The move will result in an increase in prices on petroleum products, motorcycles, alcoholic and non-alcoholic beverages, cosmetics, SIM cards, motorcycles, rawhide and skins, among others.
The proposed 6.3% inflation adjustment was mooted to cushion the government as Kenya’s currency continues to lose value as the price of goods increases.
Many manufacturers and traders have taken KRA to court severally to oppose the inflation adjustment tax, arguing that it drives the cost of goods beyond the reach of many households.
They say the hikes result in reduced consumption of products and ultimately reduces the taxes paid.

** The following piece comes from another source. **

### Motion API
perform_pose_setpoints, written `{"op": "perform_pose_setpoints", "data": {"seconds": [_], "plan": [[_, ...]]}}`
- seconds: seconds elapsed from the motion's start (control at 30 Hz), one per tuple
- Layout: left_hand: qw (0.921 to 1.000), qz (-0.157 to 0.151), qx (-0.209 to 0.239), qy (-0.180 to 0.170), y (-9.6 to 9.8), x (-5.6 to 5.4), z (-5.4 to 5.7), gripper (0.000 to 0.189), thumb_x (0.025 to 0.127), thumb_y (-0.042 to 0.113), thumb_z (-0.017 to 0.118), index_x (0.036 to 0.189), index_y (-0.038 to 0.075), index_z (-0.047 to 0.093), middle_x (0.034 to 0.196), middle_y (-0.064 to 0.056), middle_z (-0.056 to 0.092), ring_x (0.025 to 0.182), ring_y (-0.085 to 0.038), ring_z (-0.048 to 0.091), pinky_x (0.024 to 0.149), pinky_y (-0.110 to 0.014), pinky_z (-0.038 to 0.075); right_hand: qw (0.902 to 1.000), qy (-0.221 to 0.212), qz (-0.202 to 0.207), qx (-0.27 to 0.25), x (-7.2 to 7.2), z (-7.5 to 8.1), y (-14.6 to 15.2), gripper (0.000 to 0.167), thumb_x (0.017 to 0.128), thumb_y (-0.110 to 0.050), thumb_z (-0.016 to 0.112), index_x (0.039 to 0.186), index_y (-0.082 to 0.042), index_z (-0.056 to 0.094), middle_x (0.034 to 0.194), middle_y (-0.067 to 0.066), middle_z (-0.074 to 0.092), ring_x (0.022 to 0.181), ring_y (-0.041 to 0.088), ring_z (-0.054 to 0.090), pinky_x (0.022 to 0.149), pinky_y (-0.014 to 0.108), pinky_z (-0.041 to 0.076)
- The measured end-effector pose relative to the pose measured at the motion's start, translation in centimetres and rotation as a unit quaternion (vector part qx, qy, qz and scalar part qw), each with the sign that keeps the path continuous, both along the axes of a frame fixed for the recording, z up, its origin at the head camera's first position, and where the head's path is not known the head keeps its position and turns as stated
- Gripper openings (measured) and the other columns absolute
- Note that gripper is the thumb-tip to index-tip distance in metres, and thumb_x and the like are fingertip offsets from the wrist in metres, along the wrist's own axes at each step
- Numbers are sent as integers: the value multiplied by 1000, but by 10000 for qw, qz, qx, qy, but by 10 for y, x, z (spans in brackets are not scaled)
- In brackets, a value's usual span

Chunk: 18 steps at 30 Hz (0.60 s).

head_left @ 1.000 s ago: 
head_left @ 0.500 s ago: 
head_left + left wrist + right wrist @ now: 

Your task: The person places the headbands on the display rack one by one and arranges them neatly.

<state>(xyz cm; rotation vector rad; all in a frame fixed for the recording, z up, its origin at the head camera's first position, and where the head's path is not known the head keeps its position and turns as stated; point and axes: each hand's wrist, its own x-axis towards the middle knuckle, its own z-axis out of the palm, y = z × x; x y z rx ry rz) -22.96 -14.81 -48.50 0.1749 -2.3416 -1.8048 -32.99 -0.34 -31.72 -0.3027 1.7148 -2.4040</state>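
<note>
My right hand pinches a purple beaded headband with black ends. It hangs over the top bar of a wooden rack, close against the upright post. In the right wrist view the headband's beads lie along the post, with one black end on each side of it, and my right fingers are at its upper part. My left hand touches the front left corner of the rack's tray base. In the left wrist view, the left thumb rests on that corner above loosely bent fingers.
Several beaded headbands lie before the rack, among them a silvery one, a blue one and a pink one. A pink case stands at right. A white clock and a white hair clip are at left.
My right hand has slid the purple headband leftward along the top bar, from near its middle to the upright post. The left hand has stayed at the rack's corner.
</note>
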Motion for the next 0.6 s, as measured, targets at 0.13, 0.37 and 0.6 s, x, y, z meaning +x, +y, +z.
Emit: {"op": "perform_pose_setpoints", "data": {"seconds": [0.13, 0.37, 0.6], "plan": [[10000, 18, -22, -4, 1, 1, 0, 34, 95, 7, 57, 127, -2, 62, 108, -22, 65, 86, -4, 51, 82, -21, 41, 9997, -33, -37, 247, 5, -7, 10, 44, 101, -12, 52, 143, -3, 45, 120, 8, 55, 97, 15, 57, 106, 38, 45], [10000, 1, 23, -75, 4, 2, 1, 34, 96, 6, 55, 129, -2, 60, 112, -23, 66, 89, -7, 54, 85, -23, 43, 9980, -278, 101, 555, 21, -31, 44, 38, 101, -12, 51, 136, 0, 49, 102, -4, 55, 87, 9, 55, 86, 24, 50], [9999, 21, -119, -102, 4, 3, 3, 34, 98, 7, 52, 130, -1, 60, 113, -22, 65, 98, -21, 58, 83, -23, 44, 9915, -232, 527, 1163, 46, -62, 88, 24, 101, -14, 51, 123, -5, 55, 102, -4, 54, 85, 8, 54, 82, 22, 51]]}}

This comes days after the prices of super, diesel and kerosene hit a record high of Sh179.30, Sh165 and Sh147.94 respectively.
Fuel inflation was the primary cause of overall consumer price increases in Kenya over the past year due to higher pump prices.
Increased prices of basic food items such as maize flour, wheat flour, and cooking oil have eroded the buying power of many Kenyans.
Even at supermarkets, sometimes shoppers are forced to forgo items during checkout because of budget constraints.
Manufacturers worry that their products are losing market share as consumers look for alternatives that are less expensive or give up consumption altogether.
KRA collects highest revenue in history
KRA announced that it collected the highest revenue in Kenya’s history in the 2021/22 financial year.
“The positive revenue growth rate mirrors the improved tax compliance from patriotic taxpayers who contributed to the collection of revenue.
“Revenue collection has tripled from Sh707.36 billion in FY2011/12 to Sh2.031 trillion in FY2021/22,” he said in July.
According to KRA Commissioner General James Githii Mburu, this year's annual revenue collection has hit and surpassed the Sh2 trillion mark.
Githii noted that corporation tax performance was driven by increased remittance from key sectors like finance, insurance, manufacturing, wholesale and transport while Pay as You Earn (P.A.Y.E.) tax performance was driven by the gradual recovery of the job market emanating from economic recovery.